Sen. Thom Tillis’, R-N.C., office on Wednesday downplayed the possibility of a bipartisan immigration deal until the Biden administration moves to secure the border — saying there was “not much to negotiate” until that occurs.
Sen. Dick Durbin, D-Ill., had said in an interview that talks between him and Tillis had restarted on a potential immigration deal as the two traveled through Europe.
He had expressed hope that the recent deaths of more than 50 migrants in a tractor-trailer in Texas would spark a deal in the same way the recent mass shooting in Uvalde had led to a bipartisan gun control deal.
“We’ve been talking the last couple days about reviving that effort,” Durbin told Politico. “And I think what happened at the border with finding 51 dead migrants in that tractor trailer is what I would call a ‘Uvalde moment.’ I hope it sparks an interest in finding a bipartisan approach to dealing with immigration.”
However, in response to a query from Fox News Digital, Tillis’ office downplayed the scope of prior talks, and also said that there was little to talk about when there is an ongoing migrant crisis at the southern border.
“A group of senators previously held discussions that were exclusively focused on border security and stopping the abuse of our nation’s asylum laws,” Tillis’ office said. “However, until the Biden-Harris administration starts to enforce immigration laws and finally takes some action to end the crisis at the border that they created, there is not much to negotiate.”
“Leaders in Washington have to act in the best interest of the American people and American workers,” his office said.

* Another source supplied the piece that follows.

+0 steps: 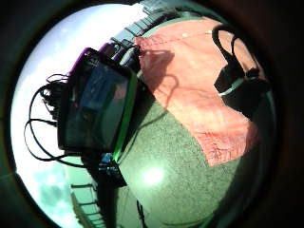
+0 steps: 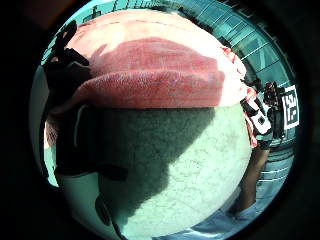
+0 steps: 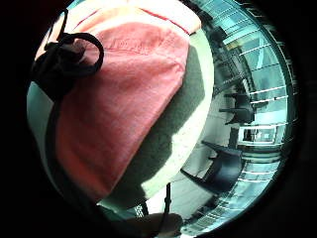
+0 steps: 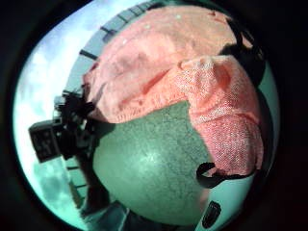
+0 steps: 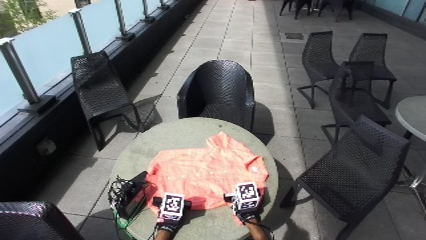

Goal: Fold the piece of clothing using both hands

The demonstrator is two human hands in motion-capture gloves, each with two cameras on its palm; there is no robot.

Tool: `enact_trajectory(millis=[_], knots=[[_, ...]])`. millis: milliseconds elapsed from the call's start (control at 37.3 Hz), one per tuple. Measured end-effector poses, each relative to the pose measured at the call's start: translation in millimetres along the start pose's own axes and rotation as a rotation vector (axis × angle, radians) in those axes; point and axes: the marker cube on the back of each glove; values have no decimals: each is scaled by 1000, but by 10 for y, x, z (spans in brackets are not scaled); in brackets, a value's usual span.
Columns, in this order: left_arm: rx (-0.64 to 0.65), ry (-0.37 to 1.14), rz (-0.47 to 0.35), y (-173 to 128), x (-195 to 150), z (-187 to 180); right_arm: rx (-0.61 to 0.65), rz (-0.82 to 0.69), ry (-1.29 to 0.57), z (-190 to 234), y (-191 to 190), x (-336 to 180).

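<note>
Your work surface is a round grey table (image 5: 180,132) on a paved terrace, with black woven chairs (image 5: 218,92) standing around it. The orange-pink shirt (image 5: 206,172) lies spread flat on the half of the table nearest you, collar end pointing away; its near hem runs under both of your hands. Beside the shirt, at your left on the table edge, sits a black device with tangled cables (image 5: 130,192); the left little finger side palm view alone shows it close, as a dark screen-like panel (image 1: 97,107) standing next to the cloth. Your left hand (image 5: 170,214) and right hand (image 5: 245,204) are both at the near hem, well apart. The outside view does not show the fingers of either hand. The right thumb side palm view shows what it cannot: a fold of the fabric (image 4: 226,120) raised off the table and bunched close to the right palm. You cannot tell from any view whether the fingers pinch the cloth.
</note>
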Motion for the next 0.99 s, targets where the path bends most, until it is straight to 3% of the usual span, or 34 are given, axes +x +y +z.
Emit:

A bipartisan immigration deal has evaded senators for years. Democrats and the Biden administration last year introduced a sweeping reform effort that would expand visas and grant mass amnesty to millions of illegal immigrants — but that contained little border security to tempt Republicans.
Even Republicans who had been open to a deal rejected the bill, particularly given the brewing migrant crisis at the border.
“You’ve got to stop the bleeding before you can take care of the problem,” Sen. Chuck Grassley, R-Iowa, said in March last year.
“I’ve voted for every comprehensive immigration bill that ever came out of the U.S. Senate,” Sen. Lindsey Graham, R-S.C., said. “It is impossible for me to sit down with Dick Durbin and negotiate any solution to people already here, because if you legalize one person until you’ve fixed this problem, you’re going to have a human tsunami.”
That crisis has only worsened since then. There were more than 239,000 migrant apprehensions in May alone, a historic number which is expected to rise in the months ahead.
With that bill unable to drum up any Republican support, Democrats later forged ahead with their efforts to include amnesty provisions and other immigration items in a budget reconciliation framework. That effort failed when it lost the support of Sen. Joe Manchin, D-W.Va.
It also remains unclear if a deal without a pathway to citizenship can get support from Democrats, and if a deal with it can gain any Republican support. Republican Majority Leader Kevin McCarthy recently declared any “amnesty” efforts a “non-starter” with his caucus.
Sen. John Cornyn, R-Texas, recently sparked concern from the right with comments he made to Senate Democrats on the Senate floor in which he was reported to have said: “First guns, now it’s immigration.”
His office later said that those comments were a joke: “There’s no immigration bill,” a spokesperson told Fox News Digital.